Imagine you're at an all-you-can-eat buffet, and someone advises you,

Just load up your plate with everything you might possibly want in one go; it'll save you trips!

Sounds efficient, right? That's akin to what GraphQL suggests:

Pack as much data as you need into a single request to avoid under-fetching, and I'll let you specify exactly what you want to prevent over-fetching.

Let's follow the advice!
To achieve this in a React application, we might hoist our data-fetching logic up to the highest level and pass down this huge data object to our presentational components.

Here is an example data schema we get for a query using Hasura and GraphQL-Codegen

export type ProjectQuery = {
  __typename?: 'query_root',
  project_by_pk?: {
    __typename?: 'project',
    id: string,
    name: string,
    description?: string | null,
    status: SchemaTypes.ProjectStatusEnum,
    start_date?: string | null,
    due_date?: string | null,
    created_at: string,
    updated_at: string,
    households: Array<{
      __typename?: 'household_project',
      household: {
        __typename?: 'household',
        id: string,
        name: string,
        status: SchemaTypes.HouseholdStatusEnum,
        severity: SchemaTypes.HouseholdSeverityEnum,
        code?: string | null,
        created_at: string,
        updated_at: string,
        members_count?: number | null
    }}>
  } | null
};
Enter fullscreen mode Exit fullscreen mode

Now, instead of neat, modular components with their own data queries, we have a massive, monolithic object—with an ad-hoc schema full of random nulls.

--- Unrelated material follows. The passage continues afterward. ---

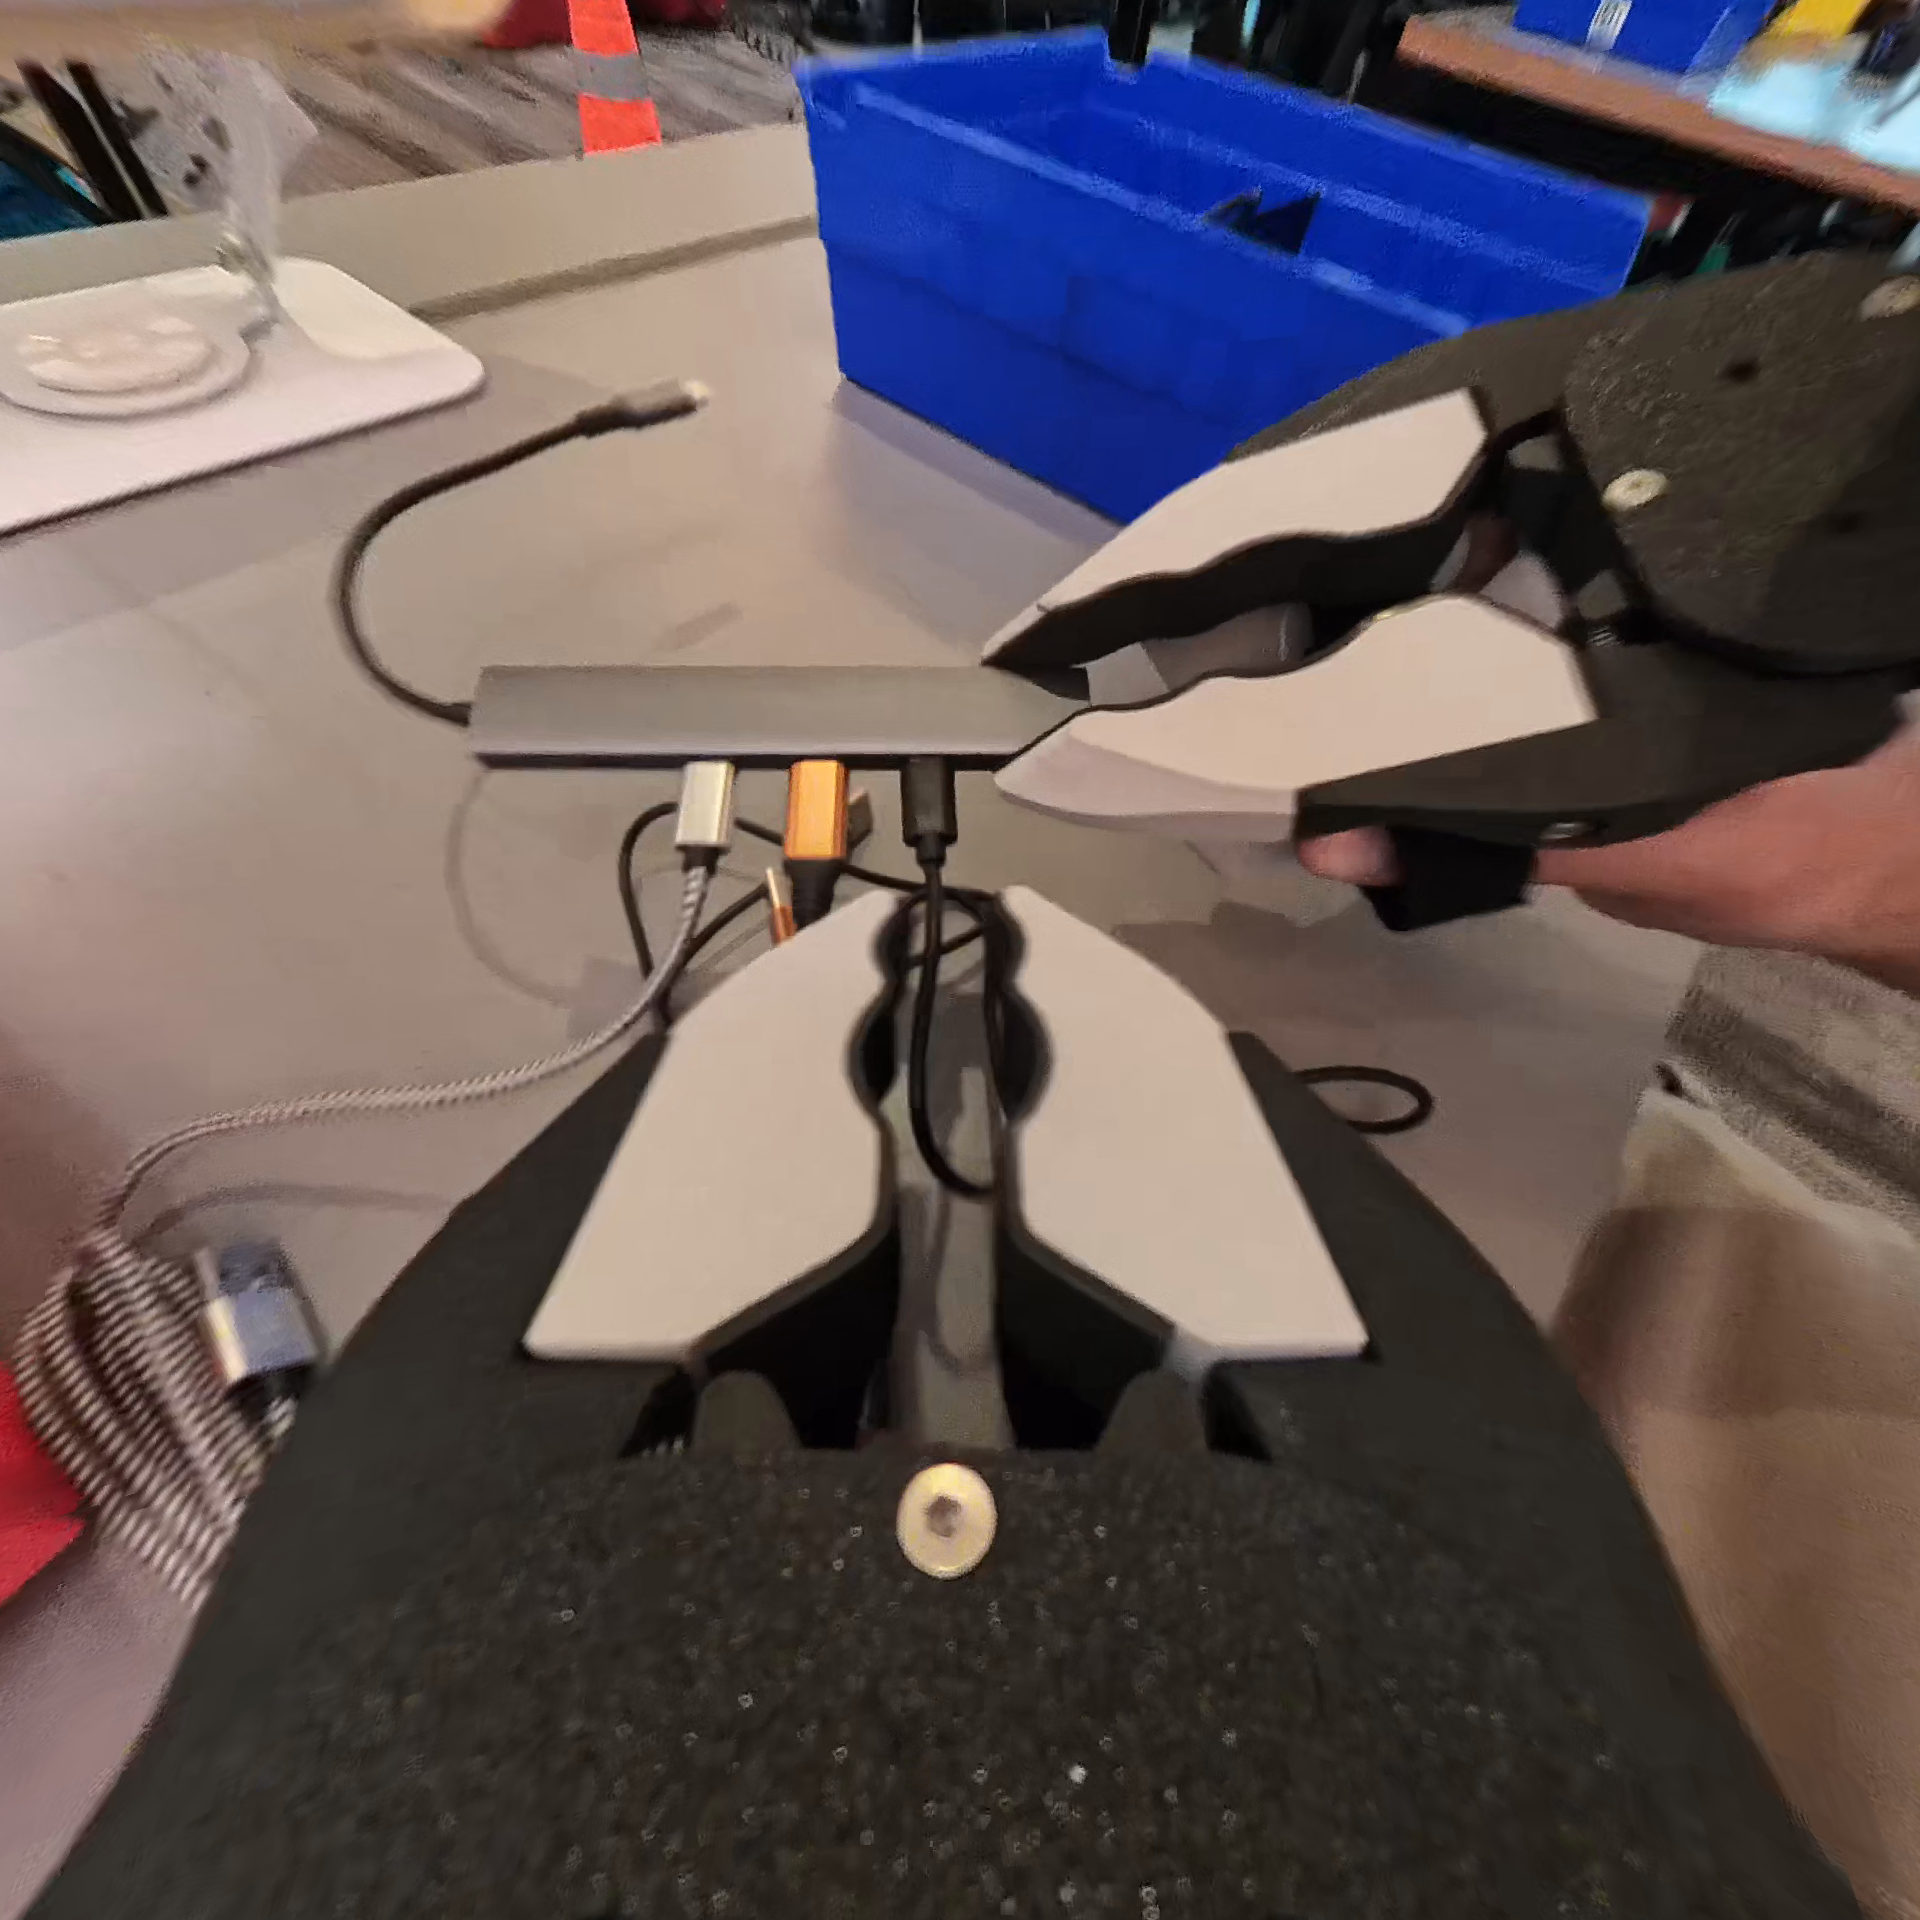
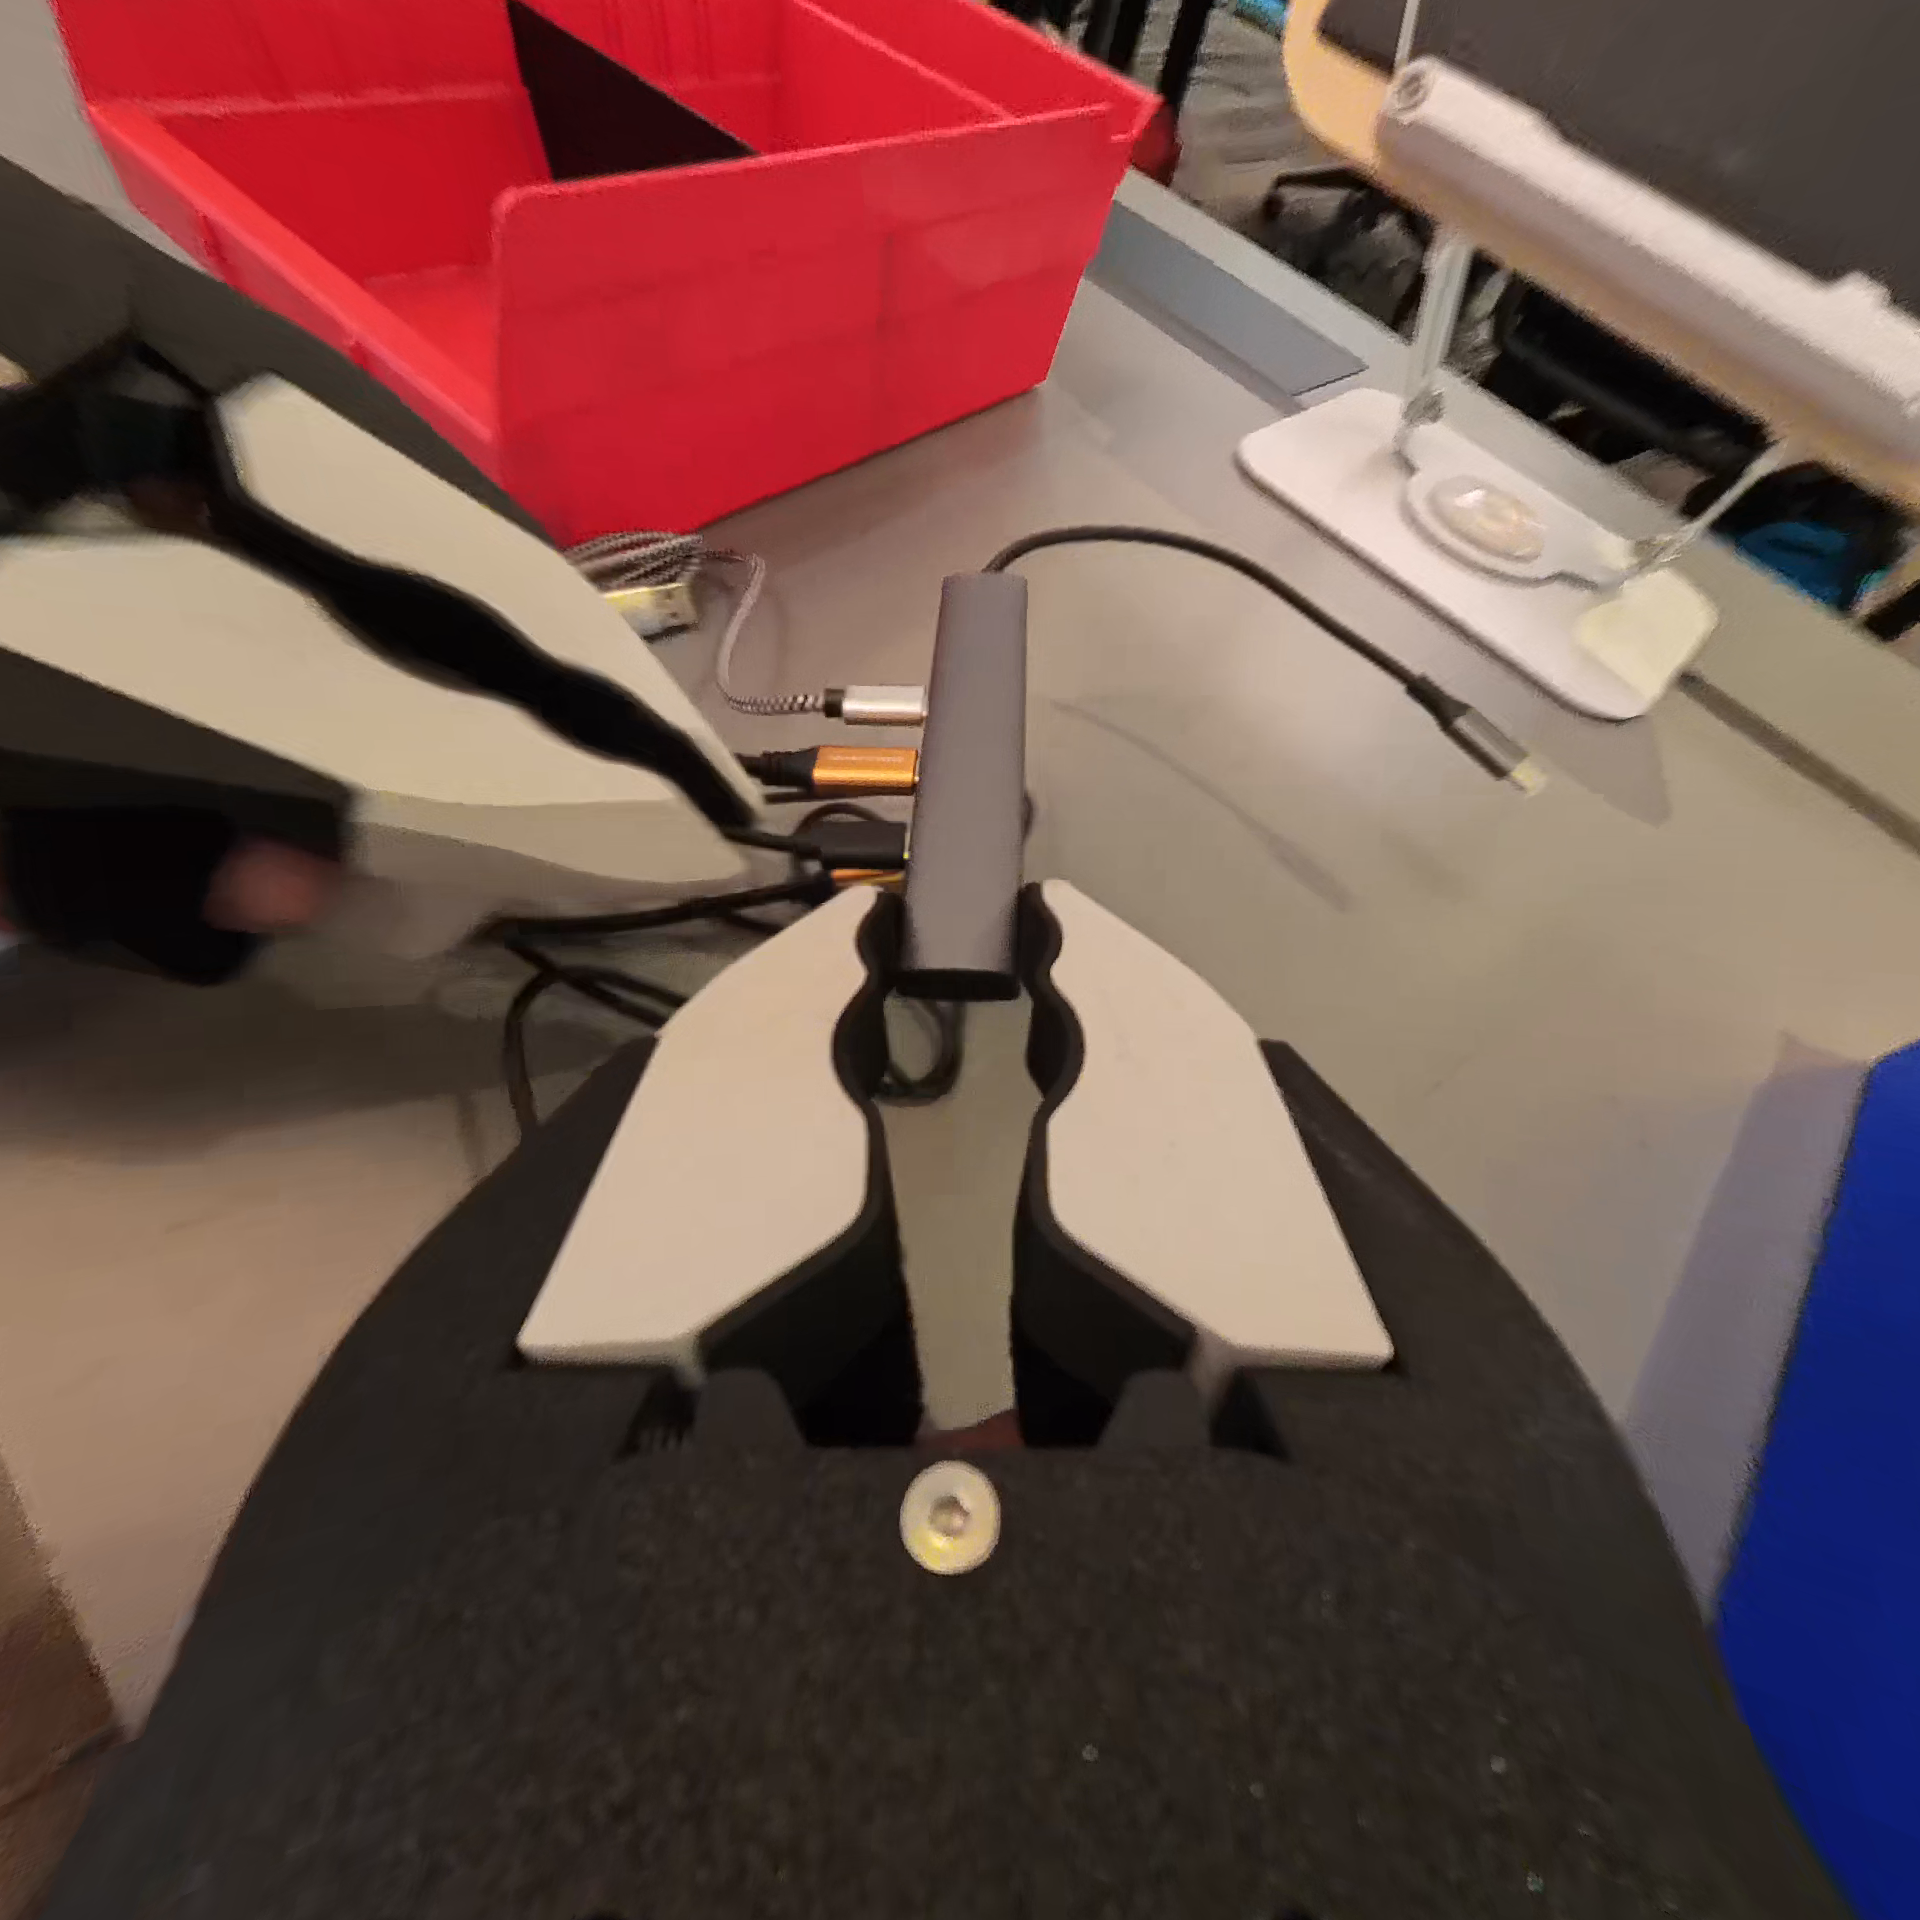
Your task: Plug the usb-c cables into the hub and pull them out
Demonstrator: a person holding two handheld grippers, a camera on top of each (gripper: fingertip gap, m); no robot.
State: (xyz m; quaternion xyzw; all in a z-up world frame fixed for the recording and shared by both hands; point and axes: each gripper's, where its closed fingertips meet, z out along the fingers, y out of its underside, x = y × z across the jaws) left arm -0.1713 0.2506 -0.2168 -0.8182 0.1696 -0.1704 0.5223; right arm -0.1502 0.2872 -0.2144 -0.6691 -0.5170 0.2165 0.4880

Step 1: We've just sacrificed co-location! But on the bright side, we have presentational components instead 🎉

The Quest for a Meaningful Schema

You're right to say: "Why is the schema ad-hoc? it's a skill issue. Can't we make some meaningful entities?"
One approach is to create fragments like ProjectStatusFragment, HouseholdIdentityFragment, and HouseholdMembersFragment, and enforce their usage across the team.

But wait—do we need all the data behind these fragments every time? Fragments are meant to be reusable, but reusability can lead to over-fetching, which contradicts GraphQL's main promise:

Query exactly what you need on the client—no more, no less.

In the real world, use cases are infinite. To create meaningful fragments without overfetching, we'd need to create an infinite number of fragments. That's neither practical nor efficient. So we default back to flexible schemas, letting each use case decide what data it needs.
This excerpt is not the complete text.